● Work order
Report the lines of the data below that contain the string "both".

● Provided material
-- Opening Marker --

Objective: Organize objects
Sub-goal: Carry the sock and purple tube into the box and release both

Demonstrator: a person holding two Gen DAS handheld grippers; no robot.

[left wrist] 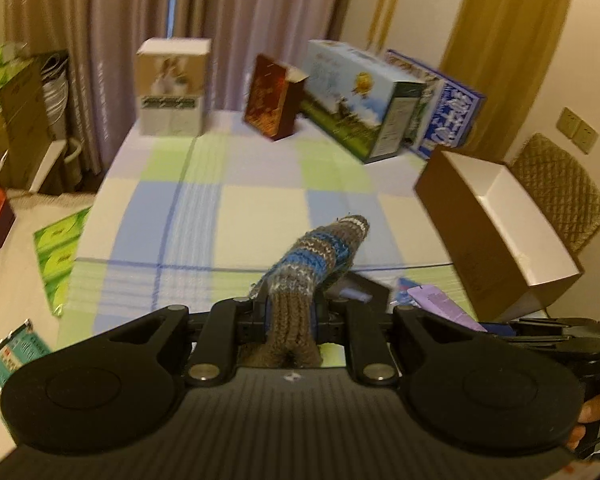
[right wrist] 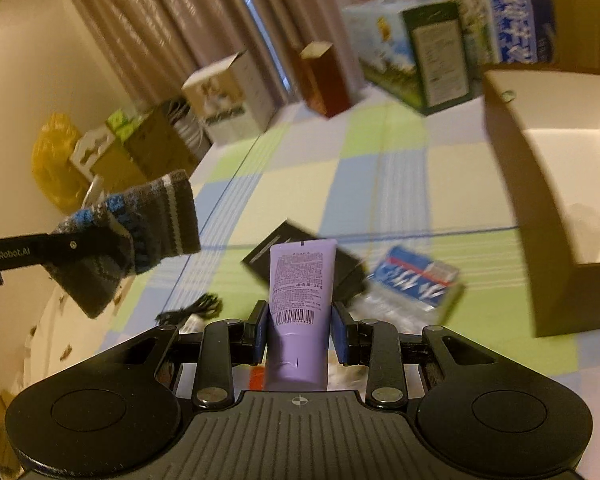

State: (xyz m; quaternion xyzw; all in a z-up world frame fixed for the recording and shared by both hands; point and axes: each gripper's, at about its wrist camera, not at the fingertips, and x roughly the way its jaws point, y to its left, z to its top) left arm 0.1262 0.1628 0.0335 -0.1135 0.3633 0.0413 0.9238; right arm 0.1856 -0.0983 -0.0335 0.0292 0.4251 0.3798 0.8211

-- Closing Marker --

● Answer to this exercise
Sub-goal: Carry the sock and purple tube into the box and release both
State: (xyz m; quaternion xyzw; all in a z-up world frame fixed for the recording and shared by both hands; point and axes: each gripper's, at about its wrist camera, not at the fingertips, and x roughly the way its jaws point, y to its left, z to its top) left arm 0.1262 0.1628 0.0335 -0.1135 0.3633 0.0413 0.9238; right arm 0.1856 -0.0983 -0.0335 0.0292 0.4251 0.3798 0.8211

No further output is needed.